Questo Papa scuote le nostre coscienze e le strappa dal vortice caotico della banalizzazione elevata a sistema di vita, invitando l’uomo al pensiero e all’anelito dell’infinito. Così desidero leggere, in filigrana e con timore e tremore, la vicenda di un uomo che dona a tutti noi, impastati di peccato e di polvere, la misura di una missione più grande, legata all’infinita fatica di essere uomini. L’apostasia dell’uomo da Cristo diventa inevitabilmente l’apostasia dell’uomo da se stesso: questa verità, oggi confermata ad ogni angolo del mondo, è, a mio avviso, la chiave del pontificato di Benedetto XVI. Ed è, paradossalmente, la chiave del suo impegno, così insistito e incisivo, nell’agone pubblico, nell’agorà, un modo di testimoniare la fede assolutamente moderno, laico e carico di mistica coinvolgente.

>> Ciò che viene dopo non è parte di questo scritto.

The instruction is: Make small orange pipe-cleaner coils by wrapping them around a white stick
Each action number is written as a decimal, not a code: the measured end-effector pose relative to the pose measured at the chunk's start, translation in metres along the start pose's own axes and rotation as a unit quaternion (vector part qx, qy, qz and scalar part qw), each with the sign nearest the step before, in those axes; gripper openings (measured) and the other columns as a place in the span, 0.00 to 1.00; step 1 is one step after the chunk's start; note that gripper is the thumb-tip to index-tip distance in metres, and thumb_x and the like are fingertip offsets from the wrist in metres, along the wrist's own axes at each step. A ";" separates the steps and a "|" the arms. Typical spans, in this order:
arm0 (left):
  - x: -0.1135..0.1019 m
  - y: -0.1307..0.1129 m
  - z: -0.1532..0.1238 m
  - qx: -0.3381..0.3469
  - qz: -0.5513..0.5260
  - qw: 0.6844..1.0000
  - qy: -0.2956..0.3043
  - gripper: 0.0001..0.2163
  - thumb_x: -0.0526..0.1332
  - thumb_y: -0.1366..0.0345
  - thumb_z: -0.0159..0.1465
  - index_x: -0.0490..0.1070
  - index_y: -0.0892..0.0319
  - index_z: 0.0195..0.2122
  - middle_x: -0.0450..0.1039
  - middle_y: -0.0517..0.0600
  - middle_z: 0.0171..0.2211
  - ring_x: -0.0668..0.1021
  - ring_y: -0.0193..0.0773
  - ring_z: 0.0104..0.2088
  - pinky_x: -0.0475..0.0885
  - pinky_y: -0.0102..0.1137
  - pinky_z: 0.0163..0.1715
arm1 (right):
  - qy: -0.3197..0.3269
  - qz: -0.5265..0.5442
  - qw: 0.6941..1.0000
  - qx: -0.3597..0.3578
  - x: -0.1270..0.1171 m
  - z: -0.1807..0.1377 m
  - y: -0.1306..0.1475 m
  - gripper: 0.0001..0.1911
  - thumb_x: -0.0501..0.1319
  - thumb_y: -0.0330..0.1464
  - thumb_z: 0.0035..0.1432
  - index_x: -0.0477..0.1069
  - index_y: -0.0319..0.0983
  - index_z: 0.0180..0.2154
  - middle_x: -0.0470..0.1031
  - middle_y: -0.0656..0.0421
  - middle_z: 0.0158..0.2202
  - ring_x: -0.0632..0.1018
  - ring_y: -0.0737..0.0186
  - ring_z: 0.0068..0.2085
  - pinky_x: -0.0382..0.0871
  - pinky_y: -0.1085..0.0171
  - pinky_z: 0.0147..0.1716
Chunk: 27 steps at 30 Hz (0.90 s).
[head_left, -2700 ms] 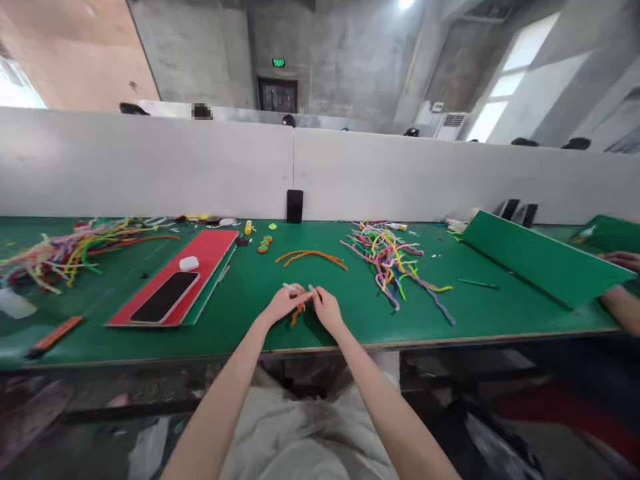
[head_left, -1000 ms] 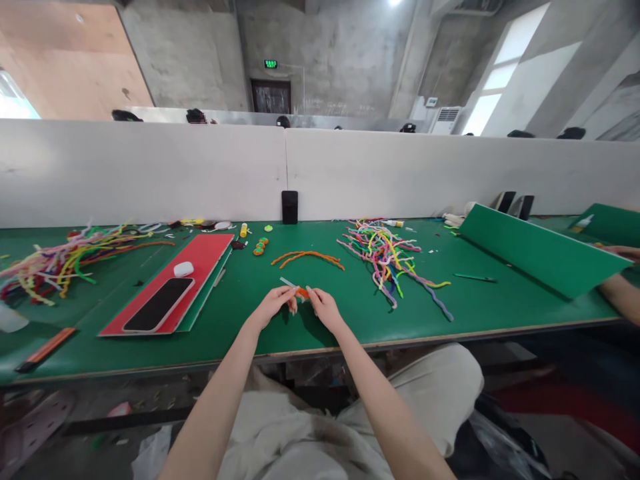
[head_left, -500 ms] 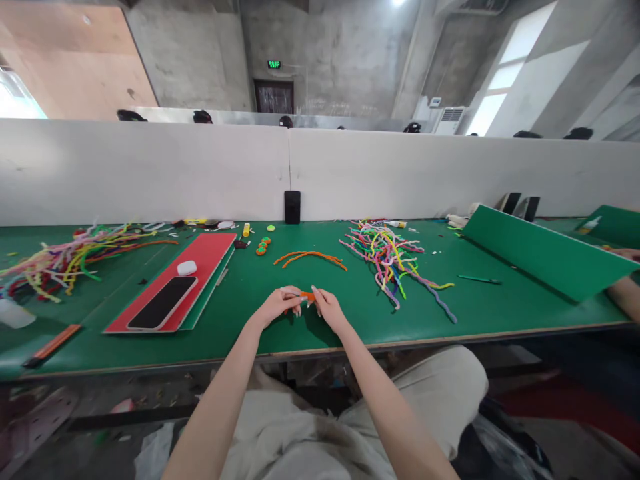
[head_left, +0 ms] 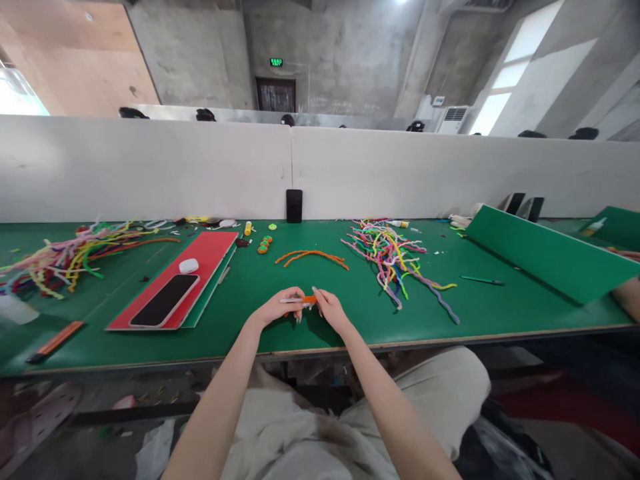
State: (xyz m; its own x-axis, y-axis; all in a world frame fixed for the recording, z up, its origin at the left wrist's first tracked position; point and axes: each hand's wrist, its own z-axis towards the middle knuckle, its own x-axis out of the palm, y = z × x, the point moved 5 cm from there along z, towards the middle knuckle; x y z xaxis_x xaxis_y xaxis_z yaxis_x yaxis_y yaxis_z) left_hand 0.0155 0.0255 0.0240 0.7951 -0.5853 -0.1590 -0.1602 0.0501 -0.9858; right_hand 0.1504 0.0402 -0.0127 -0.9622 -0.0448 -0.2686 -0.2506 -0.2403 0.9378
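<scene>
Just above the table's near edge, my left hand [head_left: 279, 309] is closed on a thin pale stick [head_left: 290, 301]. Around the stick's right end sits an orange pipe cleaner [head_left: 309, 300], seemingly wound in a coil. My right hand [head_left: 329, 309] pinches that orange part from the right; its lower fingers are partly hidden. A bit of orange also shows beneath the left fingers. Beyond both hands lie a few loose orange pipe cleaners [head_left: 313, 253], bent in an arc. Farther back to the left is a small orange and green coiled piece [head_left: 265, 245].
A tangled pile of coloured pipe cleaners [head_left: 387, 257] lies to the right, another pile [head_left: 75, 257] far left. A phone [head_left: 165, 301] and white case [head_left: 189, 266] rest on a red board [head_left: 130, 307]. A green board [head_left: 550, 257] leans at right, near another person's arm [head_left: 627, 292].
The pale stick now shows plainly across my left fingers, where it was mostly hidden before. Both hands keep nearly the same place. The whole view has shifted slightly.
</scene>
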 end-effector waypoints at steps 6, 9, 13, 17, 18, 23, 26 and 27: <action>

Queste le radici della forza evangelica e pubblica del discorso del Pontefice su Dio e su Cristo: il fatto, in fondo, che non di un discorso intellettuale si tratti, ma di un avvenimento incontrato e testimoniato. Il suo libro su Gesù di Nazareth è appunto un avvenimento, un evento di incontro e di ricerca, un’avventura di scoperta, umana e spirituale, del Salvatore, di Colui che, anche oggi, dà fastidio a tutti i farisei del nostro tempo, incrina le loro certezze senza verità. L’annuncio libero e coraggioso di Cristo libera il cuore dell’uomo, lo rende capace di stare al passo con i desideri del proprio cuore; rende, infine, l’uomo più umano e attento ai bisogni di chi soffre e avanza nella vita, con la candela in mano, debole, tremante, sempre nostro fratello. I

l discorso pubblico sostanziato da una fede che non può che farsi testimonianza pubblica, universale, si salda alla ricerca personale di Cristo e rende l’oggi un momento finalmente carico di ulteriorità inedita, di attese nuove, di ricerca vera. Buon compleanno, Santità, da chi, come chi scrive, cerca e spera Colui che viene, e grazie per l’unica esperienza da salvare in questi anni affollati e tormentati: la testimonianza del Pastore che reca certa pace al cuore e conforto incessante alla vita.